Aimee-Ffion Edwards (born 21 November 1987) is a Welsh actress and singer. She is known for playing Sketch in Skins, Esme Shelby in Peaky Blinders, Sophie in Detectorists and Abi in Loaded. She also had a starring voice role as Mio in the English dub of Xenoblade Chronicles 3.

Early life
Aimee-Ffion Edwards was born in Newport, Wales. She attended Ysgol Gymraeg Casnewydd (Newport Welsh medium primary school) and Ysgol Gyfun Gwynllyw (Torfaen Welsh medium High School). She played for a local youth rugby team, the only girl in a boys' team, until she was 14. She would often go from ballet lessons to playing for the rugby team.

She took a drama A-level at school, and joined the National Youth Theatre of Wales.

She is fluent in English and Welsh.

Career

Film and television
Edwards appeared in the 2002 short film Dŵr Dwfn.

She was training to be a classical singer when she appeared on the Pop Idol-type Welsh language TV show called Wawffactor in 2006, finishing as runner-up.

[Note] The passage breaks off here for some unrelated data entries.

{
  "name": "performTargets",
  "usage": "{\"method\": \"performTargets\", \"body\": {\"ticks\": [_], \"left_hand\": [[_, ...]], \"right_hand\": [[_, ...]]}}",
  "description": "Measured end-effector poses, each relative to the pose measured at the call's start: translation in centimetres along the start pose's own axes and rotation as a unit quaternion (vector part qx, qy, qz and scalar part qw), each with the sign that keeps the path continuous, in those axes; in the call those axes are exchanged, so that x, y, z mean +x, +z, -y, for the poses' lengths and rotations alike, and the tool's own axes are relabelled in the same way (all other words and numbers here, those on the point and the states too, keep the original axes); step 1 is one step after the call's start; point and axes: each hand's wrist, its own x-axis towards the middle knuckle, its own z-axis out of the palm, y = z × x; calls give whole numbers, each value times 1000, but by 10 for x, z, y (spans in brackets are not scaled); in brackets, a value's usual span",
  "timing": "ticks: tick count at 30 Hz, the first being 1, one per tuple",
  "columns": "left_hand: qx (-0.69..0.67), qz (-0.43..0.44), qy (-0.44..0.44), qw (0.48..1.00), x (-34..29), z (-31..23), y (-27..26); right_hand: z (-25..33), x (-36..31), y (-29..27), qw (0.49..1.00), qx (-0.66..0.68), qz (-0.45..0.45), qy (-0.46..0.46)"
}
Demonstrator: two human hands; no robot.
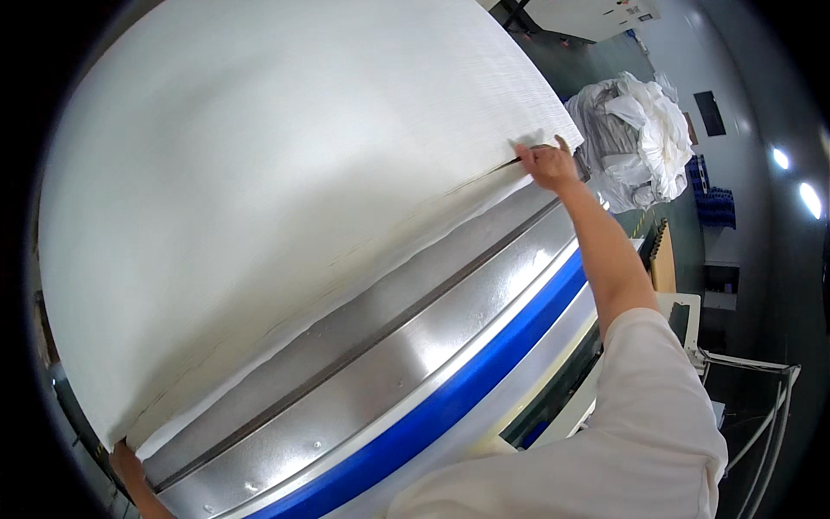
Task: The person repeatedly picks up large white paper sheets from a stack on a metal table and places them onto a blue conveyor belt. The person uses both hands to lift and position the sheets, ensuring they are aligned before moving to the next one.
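Observation:
A large white sheet (285, 182) lies spread flat across the feed surface of a big steel machine (415, 346) with a blue stripe along its front. My right hand (546, 164) reaches far out and pinches the sheet's right corner at the near edge. My left hand (130, 471) shows only partly at the lower left rim, gripping the sheet's other corner. The sheet's near edge runs taut between the two hands, just above the metal front panel.
A heap of crumpled white and grey linen (635, 143) sits in a cart beyond the machine at the right. A white metal frame (752, 381) stands at the lower right. Wall lights (808, 199) shine on the far right.

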Motion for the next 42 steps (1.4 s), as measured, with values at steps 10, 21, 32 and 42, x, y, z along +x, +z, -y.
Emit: {"method": "performTargets", "body": {"ticks": [10, 21, 32, 42], "left_hand": [[3, 93, -31, 995, -48, 72, 34], [-43, -182, -151, 971, -74, -78, -40], [-111, -330, -102, 932, -72, -76, -11], [-174, -383, -77, 904, -79, -68, 0]], "right_hand": [[-110, 59, 45, 982, -92, 86, -144], [-42, -23, 30, 995, 76, -70, -9], [292, -92, -113, 899, 334, -82, -270], [653, -180, -220, 755, 405, 32, -515]]}}
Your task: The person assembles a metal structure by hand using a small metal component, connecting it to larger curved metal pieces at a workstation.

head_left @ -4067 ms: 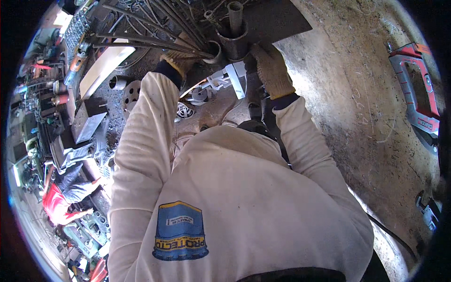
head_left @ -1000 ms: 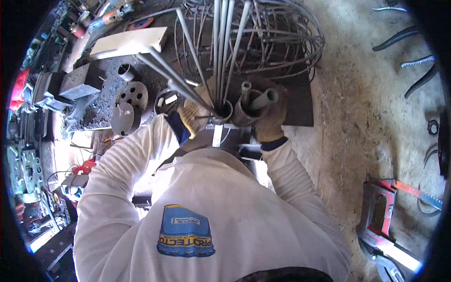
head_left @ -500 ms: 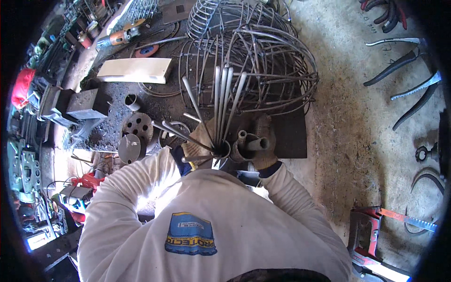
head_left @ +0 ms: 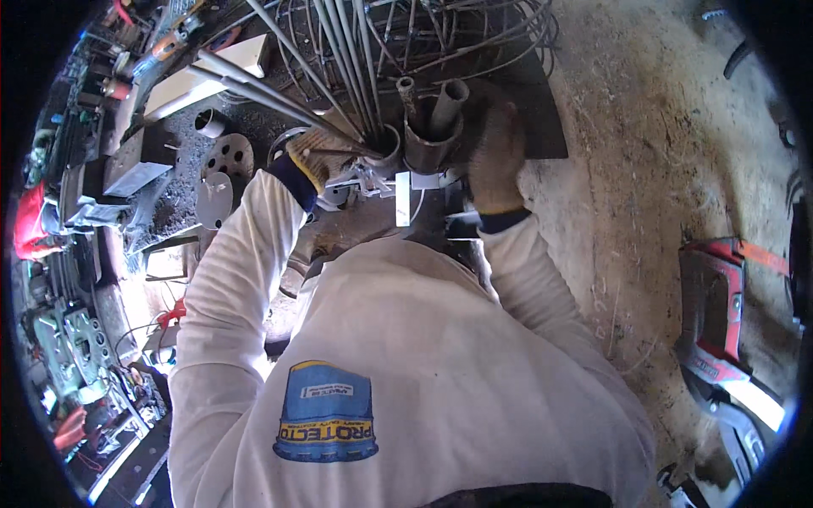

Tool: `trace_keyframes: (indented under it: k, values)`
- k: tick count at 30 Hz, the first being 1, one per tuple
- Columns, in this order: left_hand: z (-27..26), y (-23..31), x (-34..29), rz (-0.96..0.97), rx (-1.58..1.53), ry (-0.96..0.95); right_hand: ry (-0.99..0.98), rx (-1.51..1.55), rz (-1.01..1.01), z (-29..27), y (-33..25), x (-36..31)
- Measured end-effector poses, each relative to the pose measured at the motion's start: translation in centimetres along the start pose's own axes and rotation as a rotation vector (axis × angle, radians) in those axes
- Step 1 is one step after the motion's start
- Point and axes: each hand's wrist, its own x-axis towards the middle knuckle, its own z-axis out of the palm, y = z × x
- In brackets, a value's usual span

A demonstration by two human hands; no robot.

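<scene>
My left hand (head_left: 315,154), in a tan work glove, is just left of a metal tube (head_left: 392,151) that holds several long thin steel rods (head_left: 349,76). Some rods cross in front of this hand, so its fingers are partly hidden. To the right of that tube stands a wider metal tube (head_left: 430,154) with two pipe pieces in it, a thin one (head_left: 407,95) and a thicker one (head_left: 450,103). My right hand (head_left: 498,161), gloved too, is beside the wider tube with a small gap between them. Its fingers are blurred.
A cage of bent rods (head_left: 500,34) lies at the table's far side. On the left are a pale metal channel (head_left: 207,76), a short tube (head_left: 210,124), a perforated disc (head_left: 229,157), a metal block (head_left: 140,161) and a power tool (head_left: 169,42). A red hacksaw (head_left: 711,305) is at right.
My view has shifted, so the table and tubes sit higher in it and more space shows between my body and the tubes. My right hand has drawn slightly right from the wider tube.
</scene>
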Motion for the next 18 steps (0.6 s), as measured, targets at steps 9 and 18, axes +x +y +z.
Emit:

Edwards made her television debut as the character Sketch in the E4 series Skins in 2008.

In 2009, she appeared in the Valentine's Day episode of Casualty ("Stand By Me"), as a teenager who finds a replacement speed-date in the wards of Holby City Hospital, and ends up involved in a serious gun-related incident. In the first episode of Casualty 1909 she played a young prostitute called Deborah Lynch, who was being abused by her father.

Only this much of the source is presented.